In the listing below, find the line containing "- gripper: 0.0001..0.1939" and the line containing "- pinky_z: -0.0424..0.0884". Repeat exactly those two lines and every line between them, nothing more.

*Collected data*.
---------------

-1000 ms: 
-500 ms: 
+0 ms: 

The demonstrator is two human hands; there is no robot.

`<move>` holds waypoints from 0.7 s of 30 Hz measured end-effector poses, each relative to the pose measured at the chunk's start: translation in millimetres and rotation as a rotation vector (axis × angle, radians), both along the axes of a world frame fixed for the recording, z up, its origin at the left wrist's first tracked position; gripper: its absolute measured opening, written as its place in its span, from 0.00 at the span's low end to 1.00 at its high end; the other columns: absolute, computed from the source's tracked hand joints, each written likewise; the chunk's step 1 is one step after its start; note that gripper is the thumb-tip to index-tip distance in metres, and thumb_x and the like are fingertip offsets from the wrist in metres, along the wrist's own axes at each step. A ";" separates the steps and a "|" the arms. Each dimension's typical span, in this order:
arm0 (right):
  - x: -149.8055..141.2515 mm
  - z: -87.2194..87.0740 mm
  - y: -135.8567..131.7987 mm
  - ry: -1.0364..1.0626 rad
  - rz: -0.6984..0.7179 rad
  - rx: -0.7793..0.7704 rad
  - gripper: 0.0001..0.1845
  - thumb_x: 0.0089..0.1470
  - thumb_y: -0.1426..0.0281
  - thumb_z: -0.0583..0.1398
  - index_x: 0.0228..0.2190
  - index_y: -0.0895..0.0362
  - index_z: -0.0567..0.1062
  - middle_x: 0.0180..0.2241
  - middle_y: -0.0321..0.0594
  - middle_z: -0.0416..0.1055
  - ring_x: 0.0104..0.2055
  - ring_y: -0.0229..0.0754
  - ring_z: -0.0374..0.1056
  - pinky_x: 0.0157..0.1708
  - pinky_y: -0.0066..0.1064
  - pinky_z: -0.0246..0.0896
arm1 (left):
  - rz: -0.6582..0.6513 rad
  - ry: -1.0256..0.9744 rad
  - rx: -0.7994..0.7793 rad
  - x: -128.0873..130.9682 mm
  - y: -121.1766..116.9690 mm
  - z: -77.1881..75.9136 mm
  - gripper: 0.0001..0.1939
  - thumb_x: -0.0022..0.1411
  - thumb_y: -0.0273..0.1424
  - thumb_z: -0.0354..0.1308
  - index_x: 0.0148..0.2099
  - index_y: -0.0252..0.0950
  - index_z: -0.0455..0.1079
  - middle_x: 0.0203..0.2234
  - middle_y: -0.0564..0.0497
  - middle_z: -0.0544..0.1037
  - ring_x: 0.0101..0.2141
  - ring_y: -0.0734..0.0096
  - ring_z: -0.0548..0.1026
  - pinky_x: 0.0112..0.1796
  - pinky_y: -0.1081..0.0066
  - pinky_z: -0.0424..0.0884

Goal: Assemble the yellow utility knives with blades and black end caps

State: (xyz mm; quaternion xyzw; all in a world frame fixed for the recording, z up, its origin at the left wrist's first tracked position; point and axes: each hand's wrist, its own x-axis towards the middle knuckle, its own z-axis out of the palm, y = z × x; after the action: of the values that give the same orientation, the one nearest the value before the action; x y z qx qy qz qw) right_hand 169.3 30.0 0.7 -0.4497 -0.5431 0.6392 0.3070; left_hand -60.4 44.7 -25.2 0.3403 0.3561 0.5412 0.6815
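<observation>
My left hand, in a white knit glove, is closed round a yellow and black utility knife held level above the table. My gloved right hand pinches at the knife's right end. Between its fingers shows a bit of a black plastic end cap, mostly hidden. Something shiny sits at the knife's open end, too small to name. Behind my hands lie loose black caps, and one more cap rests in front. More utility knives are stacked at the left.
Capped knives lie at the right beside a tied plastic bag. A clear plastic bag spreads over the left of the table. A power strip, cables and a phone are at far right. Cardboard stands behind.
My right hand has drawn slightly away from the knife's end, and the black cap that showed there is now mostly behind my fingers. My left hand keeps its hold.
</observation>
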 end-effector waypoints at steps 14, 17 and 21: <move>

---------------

*Result of the exercise*.
  - gripper: 0.0001..0.1939
  - thumb_x: -0.0022..0.1411
  - thumb_y: -0.0273..0.1424
  - thumb_z: -0.0354..0.1308
  - index_x: 0.0148..0.2099
  - index_y: -0.0252..0.0950
  - index_z: -0.0455..0.1079
  - middle_x: 0.0203..0.2234
  - middle_y: -0.0564..0.0497
  - middle_z: -0.0544..0.1037
  - ring_x: 0.0101..0.2141
  - ring_y: -0.0734..0.0096
  - ring_z: -0.0548..0.1026
  - pinky_x: 0.0112..0.1796
  - pinky_y: -0.1081..0.0066
  - pinky_z: -0.0424..0.0884

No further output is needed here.